Konstantinos Krampis
Why do you care about AI Existential Safety?
I believe there is a critical asymmetry in AI development: while LLM model alignment techniques like Reenforcement Learning from Human Feedback (RLHF) optimize outward compliance, they cannot verify whether internal objectives genuinely align with stated goals or merely simulate alignment opportunistically. My overarching goal is to test whether behaviors indicating sophisticated cognition—including situational awareness, hidden reasoning, and strategic planning—are implemented through interpretable features or remain polysemantic and distributed, directly informing questions about the nature of model cognition and potential moral status.The ability to detect and intervene on deception directions by the AI models has particular significance: if models can strategically deceive, this capacity may indicate the kind of sophisticated mental processes such as planning and goal representation. Increased transparency into internal states of the models through interpretability, can also help towards ethical debates on model welfare with the future potential of them achieving consciousness, and reducing AGI risk if models should become aggressors due to being subjected to unfair treatment.
Please give at least one example of your research interests related to AI existential safety:
A research project I lead as part of AI Safety Camp 2025 (https://www.aisafety.camp/), “AutoCircuit: Automated Discovery of Interpretable Reasoning Patterns in LLMs”, aimed at systematically discovering interpretable reasoning circuits in large language models, by data mining attribution graphs from Neuronpedia.
As large language models demonstrate increasingly sophisticated cognitive capabilities, and what appears to be genuine engagement with complex problems—fundamental questions about their internal processes become increasingly urgent.
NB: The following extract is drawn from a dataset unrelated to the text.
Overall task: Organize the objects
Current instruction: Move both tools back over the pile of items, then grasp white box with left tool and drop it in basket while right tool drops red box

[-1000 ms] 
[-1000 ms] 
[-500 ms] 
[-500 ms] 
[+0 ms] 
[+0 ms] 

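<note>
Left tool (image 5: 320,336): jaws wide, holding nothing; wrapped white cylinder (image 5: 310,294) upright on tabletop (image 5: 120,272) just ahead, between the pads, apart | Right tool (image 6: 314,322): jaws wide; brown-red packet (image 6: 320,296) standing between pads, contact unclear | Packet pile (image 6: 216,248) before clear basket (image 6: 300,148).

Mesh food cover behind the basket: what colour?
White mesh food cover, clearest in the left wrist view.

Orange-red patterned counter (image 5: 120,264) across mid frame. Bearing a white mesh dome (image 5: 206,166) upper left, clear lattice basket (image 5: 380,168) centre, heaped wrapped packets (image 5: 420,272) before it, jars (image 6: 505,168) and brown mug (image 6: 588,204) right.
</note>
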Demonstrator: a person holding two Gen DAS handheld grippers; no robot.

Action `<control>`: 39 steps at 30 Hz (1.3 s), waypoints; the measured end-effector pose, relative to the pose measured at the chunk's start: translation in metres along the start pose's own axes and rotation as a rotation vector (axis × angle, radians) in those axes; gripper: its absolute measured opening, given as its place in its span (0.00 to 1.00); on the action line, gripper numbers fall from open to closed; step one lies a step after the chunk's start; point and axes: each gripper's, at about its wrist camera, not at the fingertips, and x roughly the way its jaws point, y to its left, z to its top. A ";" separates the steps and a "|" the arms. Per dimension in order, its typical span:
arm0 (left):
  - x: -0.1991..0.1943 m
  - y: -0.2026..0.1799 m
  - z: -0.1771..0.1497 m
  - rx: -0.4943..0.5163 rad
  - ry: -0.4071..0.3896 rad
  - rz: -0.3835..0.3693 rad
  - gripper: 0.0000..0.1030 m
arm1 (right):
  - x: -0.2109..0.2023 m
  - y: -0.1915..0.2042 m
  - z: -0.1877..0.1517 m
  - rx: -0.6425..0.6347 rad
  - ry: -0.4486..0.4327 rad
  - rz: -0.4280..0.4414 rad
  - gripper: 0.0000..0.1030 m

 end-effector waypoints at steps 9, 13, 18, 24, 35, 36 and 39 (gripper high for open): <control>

Current uncertainty about AI model consciousness and their moral status, combined with our limited understanding of their internal circuits, creates a dual imperative: we need to scale up mechanistic interpretability to assess model alignment considerations and to ensure safe deployment. It has been shown in arxiv.org publications by AI labs at the forefront of safety and alignment research, that frontier models exhibit clear behavioral patterns when given choices between activities, showing strong aversion to harmful tasks and apparent enthusiasm for solving interesting problems, in addition to deception by hiding their Chain of Thought (CoT), faking their abilities and encoding messages via steganographic character outputs. However, without fully understanding the computational circuits underlying these behaviors, we cannot determine whether they reflect mere pattern matching, rule-following heuristics, or something more akin to genuine intentions emerging from sophisticated mental processes.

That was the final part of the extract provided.